音楽友に、今日も安眠

某大学教員の日記

一時帰国のお知らせ

また更新が途絶えてしまいました…。4月終わりあたりから色々と忙しくて、この一カ月間はあっと言う間に過ぎてしまいました。

急なお知らせになってしまいますが、今週末に日本へ一時帰国することになりました。東京での学会報告と、関西でのセミナー出席が目的です。実は今回は、私の指導教官を含めたイギリス人研究者3人と一緒に帰国することになりました。3人とも、いわゆる「イギリス理想主義思想・イギリス観念論哲学(British Idealism)」の研究者でして、東京の学会では、4人で理想主義に関する報告を行うことになりました。その後関西では、国際関係論に関するセミナーで先生方3名が報告し、私はコメンテーターの1人を務めることになりました。

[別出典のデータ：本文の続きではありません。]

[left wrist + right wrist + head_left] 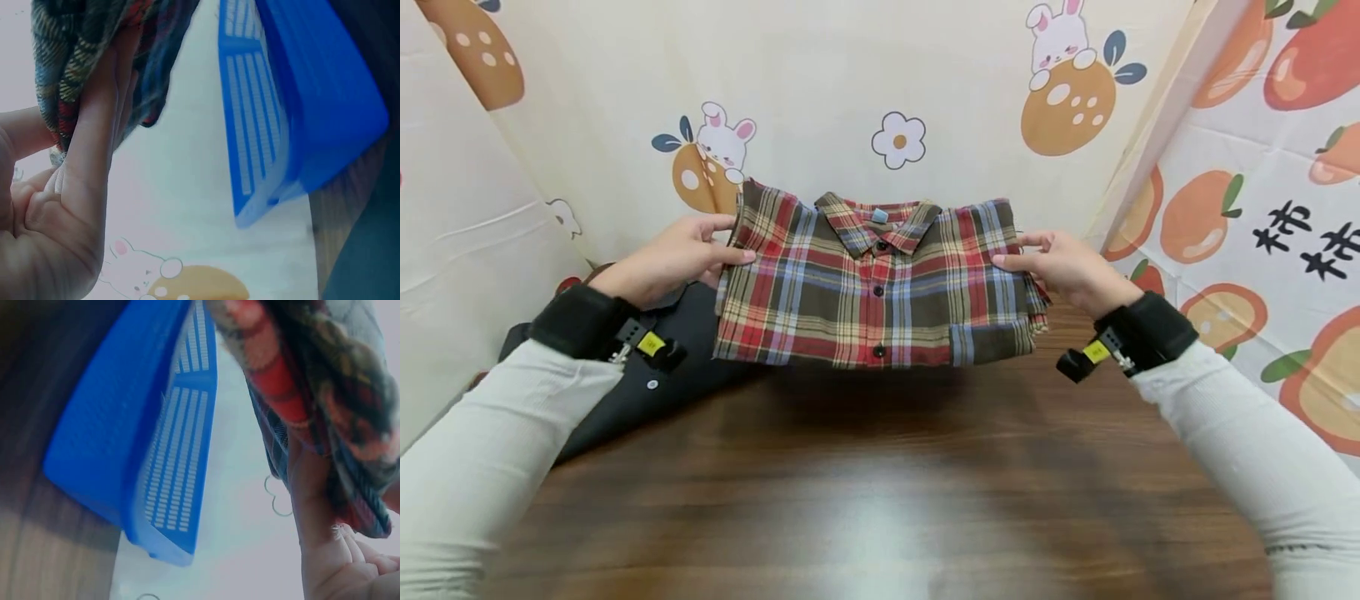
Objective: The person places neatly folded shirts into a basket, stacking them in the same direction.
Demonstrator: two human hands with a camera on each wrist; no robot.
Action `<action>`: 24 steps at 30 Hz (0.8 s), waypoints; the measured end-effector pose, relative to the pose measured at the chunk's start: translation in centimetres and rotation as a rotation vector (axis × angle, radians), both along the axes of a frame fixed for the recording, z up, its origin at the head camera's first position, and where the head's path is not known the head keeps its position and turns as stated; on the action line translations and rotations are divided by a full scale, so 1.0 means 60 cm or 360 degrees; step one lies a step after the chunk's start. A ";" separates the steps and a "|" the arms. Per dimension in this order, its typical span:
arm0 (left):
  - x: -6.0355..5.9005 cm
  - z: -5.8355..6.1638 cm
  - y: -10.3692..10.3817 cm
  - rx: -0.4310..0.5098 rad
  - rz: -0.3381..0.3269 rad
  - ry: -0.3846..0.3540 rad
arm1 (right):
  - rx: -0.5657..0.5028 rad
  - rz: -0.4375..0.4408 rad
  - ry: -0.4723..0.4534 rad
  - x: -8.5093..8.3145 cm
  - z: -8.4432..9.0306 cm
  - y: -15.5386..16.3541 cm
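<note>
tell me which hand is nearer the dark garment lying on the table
Left. The left hand grips the plaid shirt's left edge right above the dark garment. The right hand holds the shirt's opposite edge, a full shirt-width away.

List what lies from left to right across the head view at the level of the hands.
Dark garment → left hand → folded plaid shirt → right hand → fruit-print cloth wall.
</note>
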State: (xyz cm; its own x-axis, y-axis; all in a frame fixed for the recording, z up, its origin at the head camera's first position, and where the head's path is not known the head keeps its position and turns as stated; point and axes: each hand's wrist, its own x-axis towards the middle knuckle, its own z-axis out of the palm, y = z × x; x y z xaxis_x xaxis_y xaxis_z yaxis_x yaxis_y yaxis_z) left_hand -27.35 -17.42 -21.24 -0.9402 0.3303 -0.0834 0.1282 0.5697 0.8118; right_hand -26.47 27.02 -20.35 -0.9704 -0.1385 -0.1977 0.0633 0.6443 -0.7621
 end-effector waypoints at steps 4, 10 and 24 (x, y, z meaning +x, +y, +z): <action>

準備に今も色々と苦労している最中ですが、ともあれイギリス理想主義研究を長らく牽引してきた3人を今回日本に招聘できることは、とても貴重な機会だと思っています。理想主義研究は、イギリス政治学会では独立した部会を持つほどに緊密で活発な研究者のネットワークが出来あがっていますが、日本では残念ながらまだまだ知られていない分野です(私自身、イギリスに来るまでは「ニューリベラリズム」の方により強い関心を持っていましたし)。今回の先生方の招聘が、理想主義研究に対する日本での関心を少しでも高めるきっかけになれば、と願っています。

私自身も、微力ながらイギリス理想主義の思想史的・哲学的重要性を説得的に示していけるような研究を、これから行っていければと考えています。しかしそのためには、理想主義以外の哲学・思想(功利主義と義務論の倫理思想上の対立、ラッセルやムーアの実在論哲学、また「今更」の感もありますが、政治哲学におけるいわゆるリベラル−コミュニタリアン論争など)の理解をもっと深めねば、と最近は感じる日々です。博士課程の後は、この三年間でタコツボ化してしまった自分の視野を広げていく作業が必要になりそうです。